Segments data for for fitting models to the same behavior across fish.  Here we break data up into a given number of disjoint sets that can later be combined to form train, validation and test sets.  

We have in mind applications where we do cross-validation, but cross validation is performed in a non-standard way.  In particular, 

1) We break the data up into T disjoint folds for testing. 

2) However, unlike standard cross validation, all of the data which is not in the testing data for a fold, may or may not be used for training and validation.  The reason for this is that we want to look at model performance as the amount of data used for training and validation changes.  For this reason, only some of the data not used for testing may be used for training and validation. 

To facilitate (1) and (2) above, the idea is the user will specifiy a number of disjoint "sets" (e.g., 40) to break the data for a subject into.  Each set will be roughly balanced in the different types of behaviors that are present as well as swim vigor.  At model fitting time, the user can then form the sets into largers test sets for cross validation, and use a subset of the remaining sets for training. 


In [1]:
%load_ext autoreload
%autoreload 2

In [2]:
from collections import OrderedDict
from pathlib import Path
import pickle

import numpy as np

from ahrens_wbo.annotations import label_periods
from ahrens_wbo.data_processing import SegmentTable
from ahrens_wbo.data_processing import segment_dataset
from ahrens_wbo.raw_data_processing import load_processed_data

## Parameters go here

In [3]:
ps = dict()
ps['data_dir'] = r'/groups/bishop/bishoplab/projects/ahrens_wbo/data'

# Specify subjects
ps['subjects'] =  [1, 2, 5, 6, 8, 9, 10, 11]

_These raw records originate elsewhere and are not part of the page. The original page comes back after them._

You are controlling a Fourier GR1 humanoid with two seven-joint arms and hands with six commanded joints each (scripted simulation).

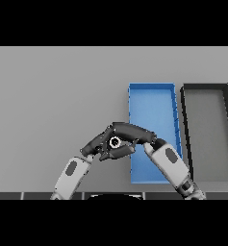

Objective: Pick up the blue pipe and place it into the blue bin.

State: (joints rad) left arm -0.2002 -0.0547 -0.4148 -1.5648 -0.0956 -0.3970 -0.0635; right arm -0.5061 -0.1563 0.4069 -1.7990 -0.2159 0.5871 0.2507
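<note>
Head view: your right hand [134, 132] and left hand [97, 145] meet just left of the blue bin [154, 103], over the table [53, 96]. No blue pipe is visible; only a small pale ring [115, 142] shows between the fingers, and it could be the pipe's end. Whether either hand grips anything, you cannot tell. Expect it rigid, light, slick; hold mid-length.

A: Hiding most of the blue pipe [115, 142], both hands overlapping there. Grip unclear.
B: Right hand [134, 133] covering part of the blue bin [154, 103]. Black bin [207, 129] hiding its near corner behind the right forearm.
</note>
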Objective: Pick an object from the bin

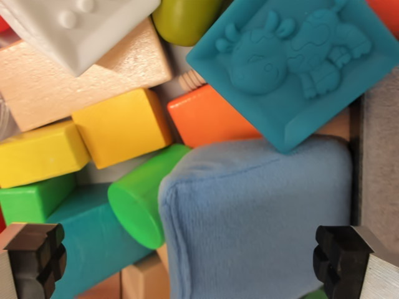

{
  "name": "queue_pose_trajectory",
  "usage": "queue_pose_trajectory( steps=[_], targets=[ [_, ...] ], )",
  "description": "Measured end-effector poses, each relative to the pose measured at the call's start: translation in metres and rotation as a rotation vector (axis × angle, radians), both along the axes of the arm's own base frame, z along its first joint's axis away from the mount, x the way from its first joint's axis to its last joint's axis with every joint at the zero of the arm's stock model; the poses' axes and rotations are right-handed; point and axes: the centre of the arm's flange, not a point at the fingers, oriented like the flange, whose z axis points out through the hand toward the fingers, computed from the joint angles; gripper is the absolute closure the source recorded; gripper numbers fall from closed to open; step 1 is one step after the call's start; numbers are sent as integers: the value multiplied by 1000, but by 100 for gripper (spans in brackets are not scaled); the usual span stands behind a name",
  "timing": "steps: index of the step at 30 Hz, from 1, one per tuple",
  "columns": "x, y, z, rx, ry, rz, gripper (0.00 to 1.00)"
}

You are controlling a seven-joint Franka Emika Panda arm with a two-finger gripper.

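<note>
The wrist view looks straight down into a bin full of toys. A soft blue plush block [255, 218] fills the lower middle, lying between my two black fingertips [37, 255], one at each bottom corner. My gripper [190, 258] is open and spans the plush block without squeezing it. A teal tile with a raised animal figure [293, 62] rests tilted over the plush block's top edge. A green cylinder [140, 199] leans against the plush block's left side.
Packed around are an orange block [209, 118], two yellow blocks [121, 128], a green block [31, 199], a teal block [93, 240], a pale wooden block [75, 81], a white studded tile [75, 25] and an olive cylinder [184, 18]. Grey bin wall [380, 162] runs along the right.
</note>
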Motion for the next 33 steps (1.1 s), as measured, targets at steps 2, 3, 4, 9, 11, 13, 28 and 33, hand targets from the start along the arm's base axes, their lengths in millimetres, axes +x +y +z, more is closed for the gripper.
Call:
queue_pose_trajectory(
  steps=[2,3,4,9,11,13,28,33],
  targets=[
    [0,0,-7,0,0,0,0],
    [0,0,-9,0,0,0,0],
    [-1,0,-12,0,1,0,0],
    [-1,0,-24,0,0,0,0],
    [-1,0,-26,0,-2,0,0],
    [0,0,-27,-1,-3,0,0],
    [0,-1,-28,-2,-4,0,100],
    [0,0,-29,-2,-3,0,100]
  ],
)
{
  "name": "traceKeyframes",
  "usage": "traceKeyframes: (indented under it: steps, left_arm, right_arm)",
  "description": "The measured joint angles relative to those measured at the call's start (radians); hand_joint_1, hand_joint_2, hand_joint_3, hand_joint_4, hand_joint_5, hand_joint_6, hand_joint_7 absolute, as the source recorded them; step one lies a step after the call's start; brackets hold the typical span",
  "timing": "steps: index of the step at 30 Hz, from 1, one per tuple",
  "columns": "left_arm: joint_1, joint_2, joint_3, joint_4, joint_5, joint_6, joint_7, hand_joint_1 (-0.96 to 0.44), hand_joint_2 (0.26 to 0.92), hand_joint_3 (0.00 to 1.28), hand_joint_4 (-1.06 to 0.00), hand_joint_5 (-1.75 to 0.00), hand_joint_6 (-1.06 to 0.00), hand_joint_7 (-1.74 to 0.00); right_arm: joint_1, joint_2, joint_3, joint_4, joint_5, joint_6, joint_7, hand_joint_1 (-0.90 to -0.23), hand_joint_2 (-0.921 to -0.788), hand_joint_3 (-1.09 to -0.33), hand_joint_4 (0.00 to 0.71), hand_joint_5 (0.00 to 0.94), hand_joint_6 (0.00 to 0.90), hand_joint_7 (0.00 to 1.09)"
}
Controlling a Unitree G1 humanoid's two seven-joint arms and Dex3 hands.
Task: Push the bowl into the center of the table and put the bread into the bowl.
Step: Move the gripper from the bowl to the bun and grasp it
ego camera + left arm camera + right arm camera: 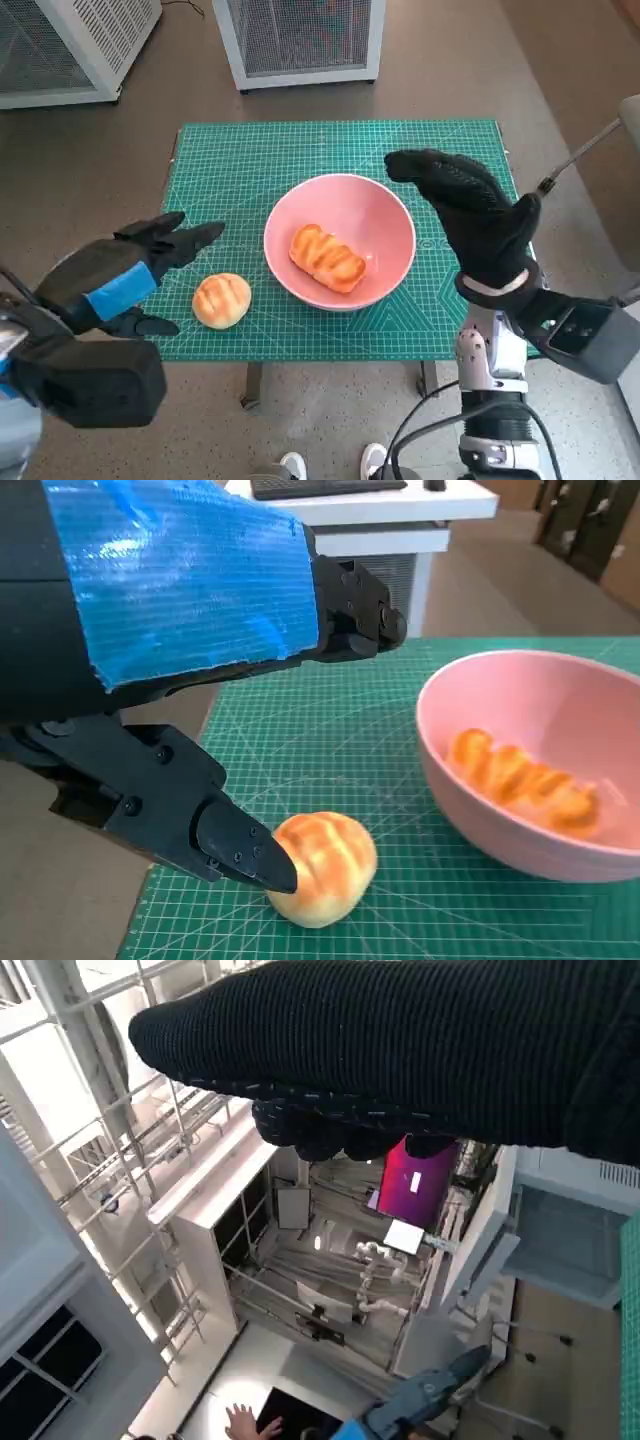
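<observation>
The left robot hand (pixel 125 275) hovers at the left edge of the table (pixel 240 160), its fingers apart and holding nothing; they reach toward the middle of the green cutting mat (pixel 330 145) that covers the table top. In the left wrist view its lower finger (pixel 215 835) has its tip right at the round bread roll (pixel 322 867), though contact cannot be told for sure.

That round bread roll (pixel 222 300) lies on the mat just to the left of the pink bowl (pixel 375 205), near the table's front edge. It is nearly round, so no clear long axis shows.

The bowl sits upright at about the middle of the table. Inside it lies an oblong bread (pixel 327 258), its long axis running diagonally from the bowl's back left toward its front right.

The right robot hand (pixel 475 215) is raised above the bowl's right rim, fingers extended toward the table's back left, gripping nothing. In the right wrist view a person's hand (pixel 240 1422) shows in the background.
</observation>
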Motion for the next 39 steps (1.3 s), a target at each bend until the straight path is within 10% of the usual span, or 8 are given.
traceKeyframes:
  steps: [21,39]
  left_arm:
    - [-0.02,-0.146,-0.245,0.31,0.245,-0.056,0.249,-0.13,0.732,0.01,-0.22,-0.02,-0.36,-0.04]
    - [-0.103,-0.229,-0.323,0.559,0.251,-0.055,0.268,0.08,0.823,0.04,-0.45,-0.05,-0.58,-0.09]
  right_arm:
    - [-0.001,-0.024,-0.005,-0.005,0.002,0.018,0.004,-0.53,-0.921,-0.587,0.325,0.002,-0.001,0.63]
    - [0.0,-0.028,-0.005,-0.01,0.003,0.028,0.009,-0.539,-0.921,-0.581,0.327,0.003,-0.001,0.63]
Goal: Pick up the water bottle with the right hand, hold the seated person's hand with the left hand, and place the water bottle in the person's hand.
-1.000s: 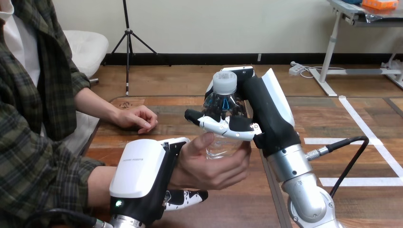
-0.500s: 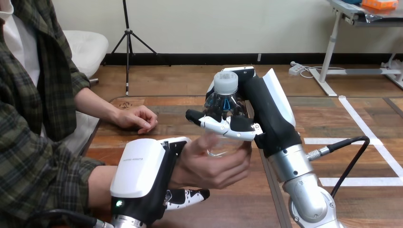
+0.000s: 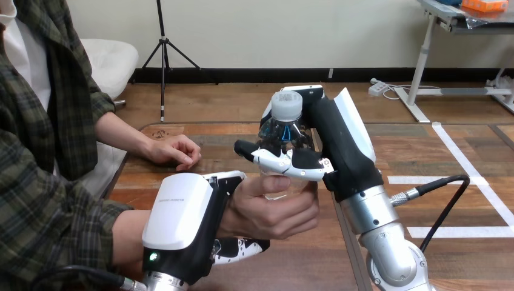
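Observation:
A clear water bottle (image 3: 282, 128) with a pale cap stands upright above the wooden table (image 3: 215, 151). My right hand (image 3: 336, 142) is shut on its middle, fingers (image 3: 282, 160) wrapped across the front. The person's hand (image 3: 273, 206) cups the bottle's lower part from below, fingers curled round it. My left hand (image 3: 182, 221) grips the person's wrist, with the thumb (image 3: 227, 177) over the top and fingers (image 3: 239, 248) underneath.
The person's other hand (image 3: 173, 150) rests loosely closed on the table at the left, behind my left hand. The person's plaid sleeve (image 3: 54, 224) fills the lower left. A black cable (image 3: 448, 197) loops beside my right forearm.
The person's hand has closed a little tighter round the bottle's base. My left hand has risen slightly with the wrist. My right hand and the bottle have barely moved.

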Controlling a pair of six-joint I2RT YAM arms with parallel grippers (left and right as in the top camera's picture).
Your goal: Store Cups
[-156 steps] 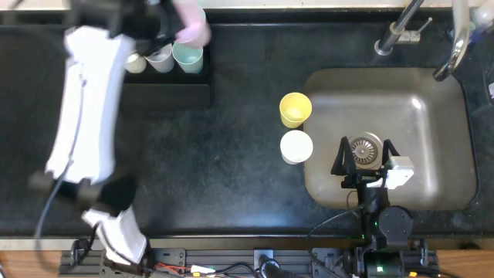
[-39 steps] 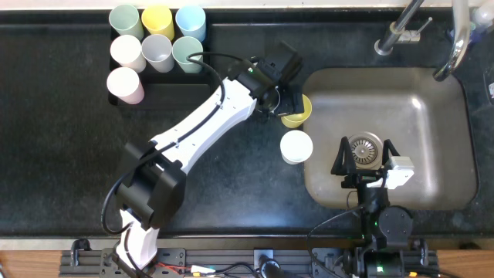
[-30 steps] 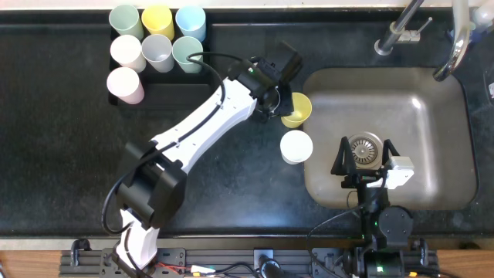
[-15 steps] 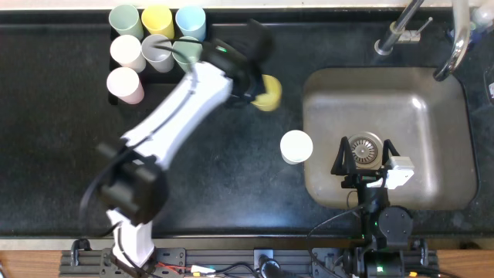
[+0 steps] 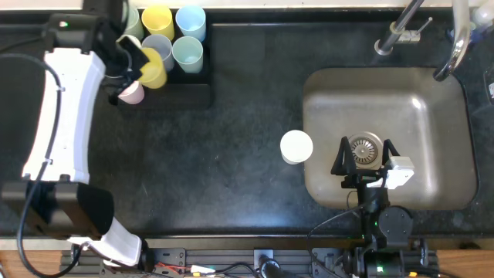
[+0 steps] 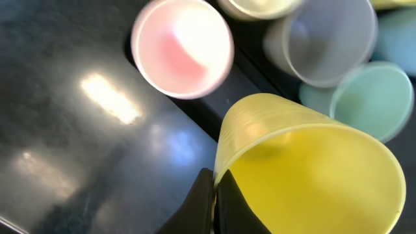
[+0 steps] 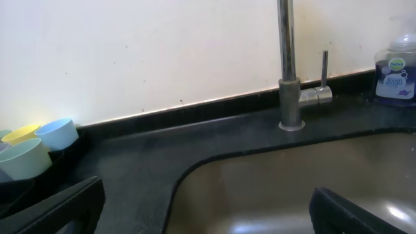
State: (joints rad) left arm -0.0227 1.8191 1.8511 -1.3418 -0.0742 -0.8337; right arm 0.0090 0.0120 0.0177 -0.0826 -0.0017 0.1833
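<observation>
My left gripper [image 5: 137,63] is shut on the rim of a yellow cup [image 5: 153,69], held tilted above the black tray [image 5: 182,93] at the back left. In the left wrist view the yellow cup [image 6: 305,170] hangs over the tray, with a pink cup [image 6: 182,55], a grey cup [image 6: 322,39] and a teal cup [image 6: 372,99] below it. Several cups stand in the tray, among them a yellow one [image 5: 157,18] and a blue one [image 5: 191,21]. A white cup [image 5: 296,147] stands upright on the counter beside the sink. My right gripper [image 5: 364,157] rests open over the sink.
The steel sink [image 5: 432,116] fills the right side, with a tap [image 5: 401,31] behind it. In the right wrist view the tap [image 7: 286,65] and a soap bottle [image 7: 394,71] stand at the back wall. Dark counter [image 5: 231,170] spreads between the tray and the sink.
My left arm has carried the yellow cup from beside the sink leftwards to above the tray. The white cup and the right arm have stayed put.
</observation>
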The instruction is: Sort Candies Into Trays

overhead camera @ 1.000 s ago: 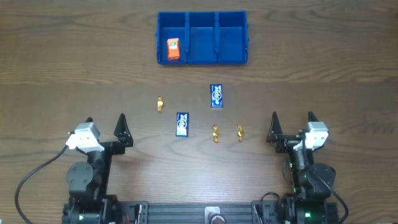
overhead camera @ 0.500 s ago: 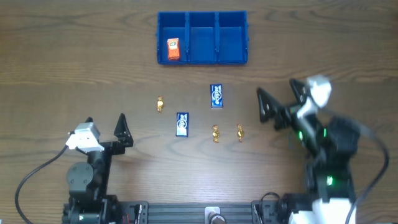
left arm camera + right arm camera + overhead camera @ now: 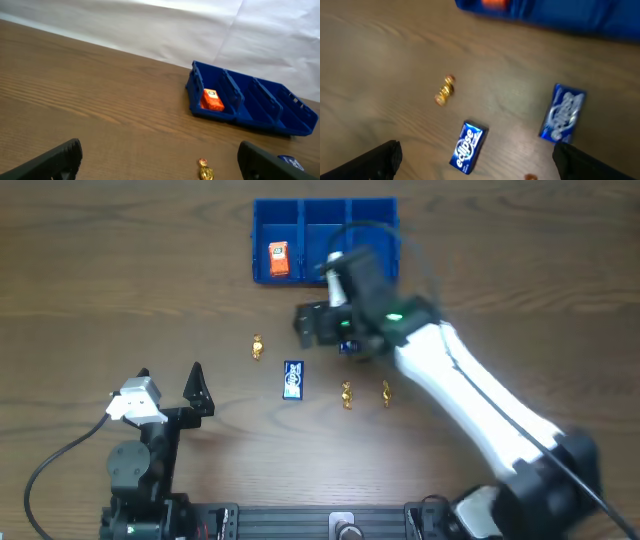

# Specify the number of sets we form
ps['n_sets'] = 42

# Specify size of chunks data up into - we form sets out of chunks
ps['chunk_size'] = 5

# Specify which behavioral channels we will use for calculating values to associate with each sample point
ps['value_chs'] = [3, 4]

# Specify how we will group the data
ps['groups'] = OrderedDict([('phototaxis_ns', [{'period': 'phototaxis', 'shock': False}])])
                                                                                                          
# Specify value function
ps['value_fnc'] = 'max'
ps['random_vl_assignment'] = True
    
# Specify where we should save the segment information
ps['save_folder'] = r'/groups/bishop/bishoplab/projects/probabilistic_model_synthesis/results/real_data/'
ps['save_name'] = r'phototaxis_ns_subjects_1_2_5_6_8_9_10_11_v2.pkl'

In [4]:
# Specify segment ratios
ps['segment_labels'] = ['set_' + str(i) for i in range(ps['n_sets'])]
ps['segment_ratios'] = [1]*ps['n_sets']

## Get list of labels for each dataset and swim values 

In [5]:
n_subjects = len(ps['subjects'])
labels = dict()
values = dict()
for subject_id in ps['subjects']:
    dataset = load_processed_data(Path(ps['data_dir']) / ('subject_' + str(subject_id)), subject_id)
    labels[subject_id] = label_periods(dataset.ts_data['stim']['vls'][:])
    values[subject_id] = dataset.ts_data['behavior']['vls'][:, ps['value_chs']]
    print('Done loading subject ' + str(subject_id))

Done loading subject 1
Done loading subject 2
Done loading subject 5
Done loading subject 6
Done loading subject 8
Done loading subject 9
Done loading subject 10
Done loading subject 11


## Segment datasets

In [6]:
if ps['value_fnc'] == 'mean':
    value_fnc = lambda x: np.mean(x)
elif ps['value_fnc'] == 'max':
    value_fnc = lambda x: np.max(x)
else:
    raise(ValueError('value_fcn is not recogonized'))

In [7]:
segment_tables = OrderedDict()
for s_n in ps['subjects']:
    subj_values = np.mean(values[s_n], axis=1)
    segment_tables[s_n] = segment_dataset(period_lbls=labels[s_n], groups=ps['groups'], 
                                               chunk_size=ps['chunk_size'],
                                               segment_labels=ps['segment_labels'], 
                                               segment_ratios=ps['segment_ratios'], 
                                               vls=subj_values, vl_fnc=value_fnc, 
                                               random_vl_assignment=ps['random_vl_assignment'])

## Save the segment tables

In [8]:
for s_n in ps['subjects']:
    segment_tables[s_n] = segment_tables[s_n].to_dict()

In [9]:
save_path = Path(Path(ps['save_folder']) / ps['save_name'])
rs = {'ps': ps, 'segment_tables': segment_tables}
with open(save_path, 'wb') as f:
    pickle.dump(rs, f)

In [10]:
print('Segment tables saved to: ' + str(save_path))

Segment tables saved to: /groups/bishop/bishoplab/projects/probabilistic_model_synthesis/results/real_data/phototaxis_ns_subjects_1_2_5_6_8_9_10_11_v2.pkl


In [12]:
segment_tables[1][0,0]

KeyError: (0, 0)